Commentant, par ailleurs, la publication prochaine du rapport sur la relativité salariale, Pierre Dinan souligne que lorsque les coûts d'une industrie augmentent, il est essentiel de se demander si cette industrie est suffisamment productive pour améliorer son efficacité. « Cette question revêt une importance particulière pour les industries axées sur l'exportation, car pour rester compétitives, il est crucial de prendre en compte la concurrence avec des pays moins développés, comme Madagascar. L'augmentation des coûts de main-d'œuvre peut être envisagée, mais elle doit être conditionnée par une amélioration concomitante de la productivité », fait-il part. 

Pierre Dinan est d’avis que la relation entre la hauteur des salaires et la productivité des travailleurs est au cœur du problème. « Il est impératif que l'augmentation des salaires s'accompagne d'une augmentation proportionnelle de la productivité. Un exemple concret de cette dynamique est la présence importante de travailleurs malgaches à Maurice en raison des salaires relativement élevés », fait-il ressortir. 

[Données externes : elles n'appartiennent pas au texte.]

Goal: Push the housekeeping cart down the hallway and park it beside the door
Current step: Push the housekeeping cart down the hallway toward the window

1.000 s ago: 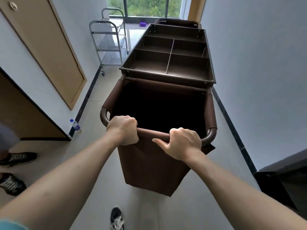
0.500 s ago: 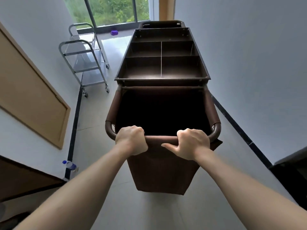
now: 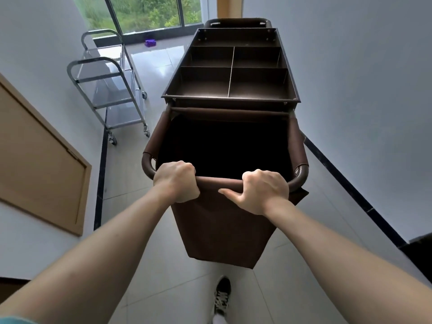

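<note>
Since a second ago: housekeeping cart (image 3: pixel 230 94) rolled further along hallway. Wooden door (image 3: pixel 39 157) on left wall, level with grip then, now well behind and left of grip. Water bottle and bystander's shoes, left of grip earlier, gone from view. Steel trolley (image 3: pixel 109 90) ahead-left of grip now nearer, window (image 3: pixel 145 12) beyond it larger.

Grip unchanged: left hand (image 3: pixel 176 182) wrapped over brown push bar (image 3: pixel 219 182), fingers curled round it; right hand (image 3: pixel 263 190) clasping same bar, thumb stretched along near side. Both arms extended, hands a little apart on bar.

Cart directly ahead of grip, running straight, closer to right wall than left. Dark laundry bag (image 3: pixel 224 146) just beyond bar, divided top tray (image 3: pixel 231 73) past that.

Judgement: push phase well under way, parking not yet done. Which door is meant cannot be told; a tan frame edge beyond cart's far end may be another doorway.

Surface: pale glossy floor tiles (image 3: pixel 163 265), reflective near window, dark skirting along both walls. Likely smooth rolling, little resistance.

Room: narrow corridor, white walls. Small purple object (image 3: pixel 150 42) on floor far ahead-left of grip, by window. Own sneaker (image 3: pixel 222 294) below and behind grip. Steel trolley narrows passage ahead-left; risk of clipping it if cart drifts left.
</note>
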Motion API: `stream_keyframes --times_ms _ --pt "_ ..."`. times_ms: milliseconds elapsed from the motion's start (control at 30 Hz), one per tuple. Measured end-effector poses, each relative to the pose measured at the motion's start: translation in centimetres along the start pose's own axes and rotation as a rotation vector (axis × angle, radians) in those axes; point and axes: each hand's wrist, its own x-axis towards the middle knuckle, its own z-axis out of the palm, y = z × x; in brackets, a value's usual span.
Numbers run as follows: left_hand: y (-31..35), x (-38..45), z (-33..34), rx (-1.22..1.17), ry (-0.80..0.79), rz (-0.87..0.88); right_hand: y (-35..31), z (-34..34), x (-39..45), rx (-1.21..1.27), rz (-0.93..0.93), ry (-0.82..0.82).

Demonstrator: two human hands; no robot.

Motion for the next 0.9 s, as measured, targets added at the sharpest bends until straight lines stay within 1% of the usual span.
stream_keyframes --times_ms 167,267,500,667,900 --pt "-6.1 7.5 -0.1 0.035 -0.019 0.012 -2.2 2.6 8.0 0.026 0.023 0.029" --pt "-9.4 11.8 -0.7 0.026 -0.068 0.002 -3.4 3.7 12.8 0.050 0.051 0.019" --pt "-15.8 21.9 -1.0 0.063 -0.106 0.015 -5.1 6.5 23.2 0.093 0.101 0.040" --pt "-18.2 28.0 -1.1 0.073 -0.094 0.053 -4.8 7.8 29.1 0.083 0.121 0.019" --pt "-19.5 36.1 -1.5 0.073 -0.038 0.115 -2.4 9.3 36.4 0.038 0.160 0.012"
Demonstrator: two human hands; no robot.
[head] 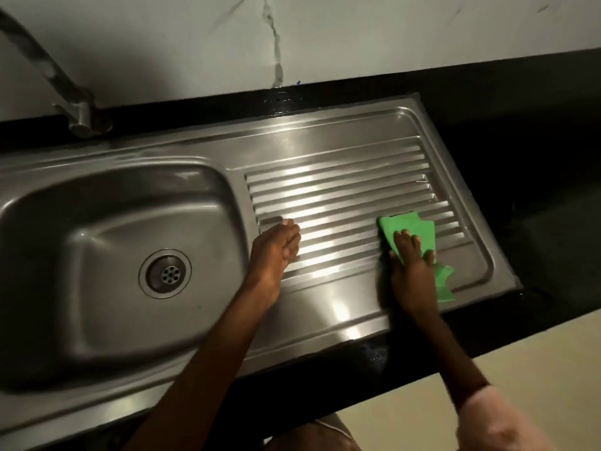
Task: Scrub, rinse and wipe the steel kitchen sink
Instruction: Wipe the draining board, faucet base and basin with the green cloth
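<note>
While both hands work on its draining board, the long rectangular stainless-steel kitchen sink (pixel 208 148) lies set into a black polished tabletop (pixel 520 151). Its long axis runs left to right across the view, tilted so the right end sits farther from the person. The oval basin (pixel 97 239) takes up the left part, with a round perforated steel drain (pixel 165 274) at its bottom. The ribbed draining board (pixel 341 190) fills the right part, its ridges running along the sink's length and catching bright reflections.

The right hand (pixel 411 275) lies flat, fingers spread, pressing a folded bright green cloth (pixel 413 229) onto the right end of the ridges; a corner of the cloth sticks out near the sink's front right rim. The left hand (pixel 276 249), fingers straight and together, rests on the left end of the ridges, well apart from the right hand and holding nothing. A pink sleeve (pixel 497 421) covers the right upper arm.

A blurred steel tap (pixel 58 83) rises at the upper left behind the basin. Behind the tabletop stands a white marble-look wall (pixel 357 37) with a grey vein. A pale cream floor (pixel 520 359) shows at lower right.
</note>
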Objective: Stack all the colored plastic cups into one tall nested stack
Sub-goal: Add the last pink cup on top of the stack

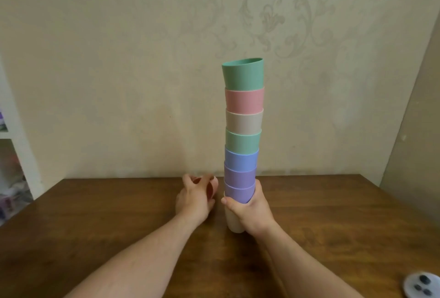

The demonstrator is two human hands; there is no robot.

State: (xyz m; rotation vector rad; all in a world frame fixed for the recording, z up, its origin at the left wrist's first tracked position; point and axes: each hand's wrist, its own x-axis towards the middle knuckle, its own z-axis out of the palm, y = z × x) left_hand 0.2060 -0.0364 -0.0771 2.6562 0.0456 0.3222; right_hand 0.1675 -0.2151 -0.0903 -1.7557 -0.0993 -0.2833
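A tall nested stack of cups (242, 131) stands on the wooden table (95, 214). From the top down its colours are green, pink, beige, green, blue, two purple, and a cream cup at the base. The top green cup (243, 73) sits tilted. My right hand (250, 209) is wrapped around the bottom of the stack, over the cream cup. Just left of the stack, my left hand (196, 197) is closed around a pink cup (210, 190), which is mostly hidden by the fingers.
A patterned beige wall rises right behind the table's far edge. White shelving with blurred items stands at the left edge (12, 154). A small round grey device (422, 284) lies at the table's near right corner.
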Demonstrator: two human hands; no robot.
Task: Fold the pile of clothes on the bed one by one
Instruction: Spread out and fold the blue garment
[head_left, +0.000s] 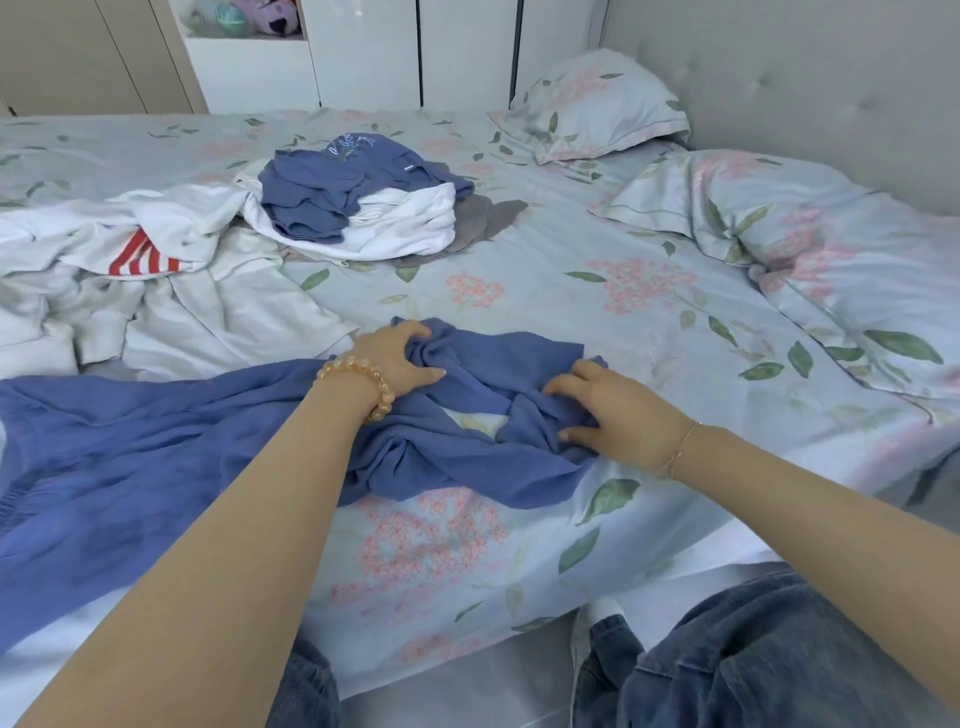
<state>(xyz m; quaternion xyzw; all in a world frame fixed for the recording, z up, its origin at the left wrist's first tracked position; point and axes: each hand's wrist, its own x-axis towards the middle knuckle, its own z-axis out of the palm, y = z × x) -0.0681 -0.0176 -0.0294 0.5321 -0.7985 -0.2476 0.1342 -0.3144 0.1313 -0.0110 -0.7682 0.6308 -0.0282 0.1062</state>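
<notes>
A crumpled blue garment (156, 441) lies spread across the near part of the bed, reaching to the left edge of view. My left hand (397, 353), with a bead bracelet at the wrist, grips a bunched fold at the garment's far end. My right hand (618, 410) lies on the garment's right end, fingers curled into the cloth and pinching it. Farther back sits a pile of clothes: a blue embroidered top (343, 182) on white pieces (405, 223) and a grey one (488, 221). More white clothes with a red-striped piece (140, 257) lie at the left.
The bed has a floral sheet (571, 312). A pillow (597, 104) rests at the far right corner and a bunched floral duvet (805, 249) along the right side. White wardrobes (363, 52) stand behind the bed. My jeans-clad legs (753, 660) are at the near edge.
</notes>
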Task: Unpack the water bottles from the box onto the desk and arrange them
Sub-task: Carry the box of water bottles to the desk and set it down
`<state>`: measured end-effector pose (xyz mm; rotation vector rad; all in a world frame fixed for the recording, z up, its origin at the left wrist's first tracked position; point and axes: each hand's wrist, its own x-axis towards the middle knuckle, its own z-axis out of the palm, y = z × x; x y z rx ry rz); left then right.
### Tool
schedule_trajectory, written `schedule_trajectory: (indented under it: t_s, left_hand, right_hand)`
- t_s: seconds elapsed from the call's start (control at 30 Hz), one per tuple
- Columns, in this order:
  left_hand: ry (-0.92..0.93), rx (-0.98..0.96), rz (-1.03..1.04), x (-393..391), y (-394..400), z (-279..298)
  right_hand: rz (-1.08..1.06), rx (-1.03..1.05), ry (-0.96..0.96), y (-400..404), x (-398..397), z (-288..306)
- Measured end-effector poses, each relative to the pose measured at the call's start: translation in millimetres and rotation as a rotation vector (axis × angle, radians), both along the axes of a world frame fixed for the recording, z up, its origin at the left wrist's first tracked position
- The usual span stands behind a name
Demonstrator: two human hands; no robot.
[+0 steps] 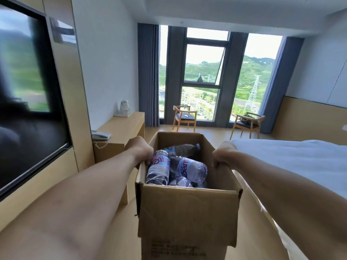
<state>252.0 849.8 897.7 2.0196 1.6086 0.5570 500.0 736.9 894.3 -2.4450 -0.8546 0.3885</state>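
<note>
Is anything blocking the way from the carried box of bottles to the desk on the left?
Nothing visible does. Both hands, left hand and right hand, grip the box by its side walls, bottles lying inside. The desk ahead-left carries a telephone and a kettle, with bare surface between them.

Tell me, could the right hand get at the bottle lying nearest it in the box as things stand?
Probably not yet. The right hand has its grip on the right rim of the box, which is carried with the left hand. The bottle lies uncovered in the open top, so once the box is set down, likely yes.
</note>
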Motion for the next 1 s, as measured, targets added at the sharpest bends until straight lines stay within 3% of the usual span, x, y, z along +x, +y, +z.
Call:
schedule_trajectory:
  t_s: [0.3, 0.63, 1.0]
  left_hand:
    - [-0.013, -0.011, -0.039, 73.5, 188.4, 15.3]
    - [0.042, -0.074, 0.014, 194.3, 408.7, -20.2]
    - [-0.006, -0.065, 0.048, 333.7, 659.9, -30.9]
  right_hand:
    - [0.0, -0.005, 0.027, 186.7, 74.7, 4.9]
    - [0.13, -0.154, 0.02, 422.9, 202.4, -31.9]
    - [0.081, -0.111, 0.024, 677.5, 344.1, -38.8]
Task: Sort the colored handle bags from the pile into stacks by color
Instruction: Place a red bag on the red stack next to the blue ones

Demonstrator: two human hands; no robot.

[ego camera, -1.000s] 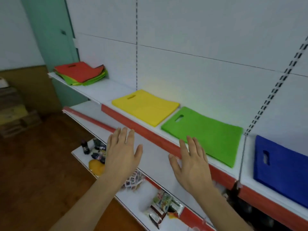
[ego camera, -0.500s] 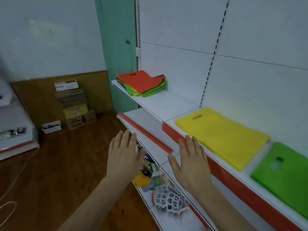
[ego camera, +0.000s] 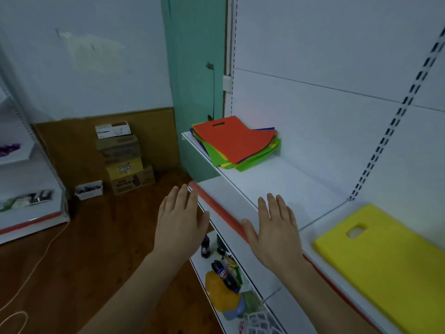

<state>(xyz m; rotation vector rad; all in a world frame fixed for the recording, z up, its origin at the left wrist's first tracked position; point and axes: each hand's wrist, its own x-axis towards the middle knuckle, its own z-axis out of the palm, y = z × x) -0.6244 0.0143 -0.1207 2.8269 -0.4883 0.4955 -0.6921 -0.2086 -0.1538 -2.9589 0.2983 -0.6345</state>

L'économiste Manisha Dookhony examine, quant à elle, cette question centrale de manœuvres électorales sous deux perspectives distinctes. Tout d'abord, elle souligne que le public apprécie les ajustements salariaux et les compensations salariales. « Bien que l'inflation soit passée à 7 % et a, de ce fait, connu une baisse, les prix restent élevés. Ainsi, pour les Mauriciens, ces ajustements salariaux ont une portée positive en compensant la perte de pouvoir d'achat. Même les syndicalistes ne s'attendaient pas à une hausse aussi significative », déclare-t-elle. 

En examinant la question sous un autre angle, notre interlocutrice avance que pour les employeurs, la situation est difficile. « À l'exception des secteurs de l'informatique, du fin tech et financier, habitués à verser des salaires importants à leurs employés, d'autres secteurs ne peuvent se permettre de telles largesses », affirme-t-elle. Par exemple, ajoute-t-elle dans le secteur textile, la croissance cette année est inférieure à 1 %, et le secteur manufacturier éprouve des difficultés à exporter vers l'Europe. D'autre part, elle fait ressortir que les PME, qui emploient une grande majorité de Mauriciens, font face à une hausse directe des coûts de production. Les coûts de production étaient déjà très élevés pour les PME, le financement des augmentations salariales devient difficile pour eux, dit-elle.